William Hamilton Kidston
- Born: William Hamilton Kidston 29 April 1852 Glasgow, Scotland
- Died: 4 June 1929 (aged 77) Falmouth, England

Rugby union career
- Position: Half back

Amateur team(s)
- Years: Team / Apps / (Points)
- West of Scotland

Provincial / State sides
- Years: Team / Apps / (Points)
- Glasgow District

International career
- Years: Team / Apps / (Points)
- 1874: Scotland / 1 / (0)

4th President of the Scottish Rugby Union
- In office 1876–1877
- Preceded by: Benjamin Blyth II
- Succeeded by: John Chiene

= William Hamilton Kidston =

Scotland international rugby union player

William Kidston (29 April 1852 - 4 June 1929) was a Scotland international rugby union player. He could play as a half-back or three-quarters.

==Rugby Union career==

===Amateur career===

He played for West of Scotland, one of the top teams in Scotland at the time.

===Provincial career===

He was called up for the Glasgow District side for the world's first provincial match, the 'inter-city' against Edinburgh District on 23 November 1872.
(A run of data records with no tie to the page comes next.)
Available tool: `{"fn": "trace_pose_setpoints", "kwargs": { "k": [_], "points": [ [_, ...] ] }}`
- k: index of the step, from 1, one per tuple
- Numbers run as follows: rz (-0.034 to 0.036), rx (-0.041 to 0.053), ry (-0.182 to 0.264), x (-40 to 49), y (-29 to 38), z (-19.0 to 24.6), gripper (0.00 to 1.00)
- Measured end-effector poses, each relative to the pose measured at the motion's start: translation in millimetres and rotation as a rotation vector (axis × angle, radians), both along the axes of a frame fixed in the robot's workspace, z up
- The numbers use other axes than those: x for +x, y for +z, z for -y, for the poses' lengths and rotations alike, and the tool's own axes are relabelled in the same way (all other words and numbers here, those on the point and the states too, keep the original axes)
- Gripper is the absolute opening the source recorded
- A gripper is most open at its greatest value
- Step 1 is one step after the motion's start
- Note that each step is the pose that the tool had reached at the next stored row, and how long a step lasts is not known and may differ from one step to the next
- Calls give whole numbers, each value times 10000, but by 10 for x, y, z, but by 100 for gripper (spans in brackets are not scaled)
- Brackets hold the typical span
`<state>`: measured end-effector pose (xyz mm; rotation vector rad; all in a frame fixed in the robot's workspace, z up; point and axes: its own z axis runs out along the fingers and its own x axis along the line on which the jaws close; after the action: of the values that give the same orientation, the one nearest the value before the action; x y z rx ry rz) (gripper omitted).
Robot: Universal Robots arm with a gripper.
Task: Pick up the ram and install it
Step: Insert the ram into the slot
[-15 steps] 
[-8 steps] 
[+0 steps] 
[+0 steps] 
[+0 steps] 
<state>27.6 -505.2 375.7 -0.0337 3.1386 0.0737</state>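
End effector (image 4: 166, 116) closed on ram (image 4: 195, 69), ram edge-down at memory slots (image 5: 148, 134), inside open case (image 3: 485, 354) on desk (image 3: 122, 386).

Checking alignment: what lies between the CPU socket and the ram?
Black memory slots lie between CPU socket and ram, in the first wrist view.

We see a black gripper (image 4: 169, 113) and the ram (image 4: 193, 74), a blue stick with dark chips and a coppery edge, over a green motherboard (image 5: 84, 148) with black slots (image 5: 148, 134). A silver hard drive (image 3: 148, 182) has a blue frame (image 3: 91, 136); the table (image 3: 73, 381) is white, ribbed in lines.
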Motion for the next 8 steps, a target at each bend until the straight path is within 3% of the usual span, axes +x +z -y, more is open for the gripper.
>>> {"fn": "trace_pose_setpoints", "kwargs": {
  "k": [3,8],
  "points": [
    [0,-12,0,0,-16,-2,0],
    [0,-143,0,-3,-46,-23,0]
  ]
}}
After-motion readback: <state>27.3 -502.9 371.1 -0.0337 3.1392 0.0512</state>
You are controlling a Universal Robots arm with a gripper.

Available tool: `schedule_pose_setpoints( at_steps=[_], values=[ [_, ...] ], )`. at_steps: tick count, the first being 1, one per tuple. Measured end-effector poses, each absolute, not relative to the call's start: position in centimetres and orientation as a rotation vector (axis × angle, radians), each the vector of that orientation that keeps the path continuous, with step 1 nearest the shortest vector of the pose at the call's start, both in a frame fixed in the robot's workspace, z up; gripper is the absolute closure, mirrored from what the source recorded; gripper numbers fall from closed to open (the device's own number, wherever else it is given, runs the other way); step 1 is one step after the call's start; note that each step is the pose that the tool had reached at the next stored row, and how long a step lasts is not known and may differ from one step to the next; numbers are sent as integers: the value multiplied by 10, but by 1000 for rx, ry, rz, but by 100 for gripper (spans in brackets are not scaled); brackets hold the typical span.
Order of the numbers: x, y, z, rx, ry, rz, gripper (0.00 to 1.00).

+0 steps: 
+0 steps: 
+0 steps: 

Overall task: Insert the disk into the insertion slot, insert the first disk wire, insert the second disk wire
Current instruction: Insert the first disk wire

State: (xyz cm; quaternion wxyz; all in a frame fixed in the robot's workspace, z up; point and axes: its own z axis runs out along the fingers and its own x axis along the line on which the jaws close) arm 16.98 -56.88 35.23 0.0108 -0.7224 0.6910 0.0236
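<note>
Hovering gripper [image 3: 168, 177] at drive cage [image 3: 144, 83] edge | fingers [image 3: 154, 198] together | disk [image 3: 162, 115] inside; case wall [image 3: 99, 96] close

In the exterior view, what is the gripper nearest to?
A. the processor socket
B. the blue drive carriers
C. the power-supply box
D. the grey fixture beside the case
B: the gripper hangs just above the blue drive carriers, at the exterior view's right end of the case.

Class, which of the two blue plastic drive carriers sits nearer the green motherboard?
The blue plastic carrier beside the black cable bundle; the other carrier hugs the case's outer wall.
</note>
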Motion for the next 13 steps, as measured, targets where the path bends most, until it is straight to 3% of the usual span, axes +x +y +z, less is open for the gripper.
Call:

===International career===

He was called up to the Scotland squad in February 1874 and played England at The Oval on 23 February 1874.

==Football career==

He played for Glasgow Wanderers in 1873.

==Other interests==

Active in many sports including golf, curling and bowls, especially in his hometown of Helensburgh, as a founder of the golf club; a club president of the bowling club; and a member of the curling club. He was a noted businessman and philanthropist and was involved in funding the Helensburgh Town Mission. A chairman of A.G. Kidston & Co. - an iron and steel merchant firm - he later became involved in insurance and banking. The Prime Minister Bonar Law was his cousin.

He was a client of Charles Rennie Mackintosh, whom he commissioned to build the Helensburgh Conservative Club building.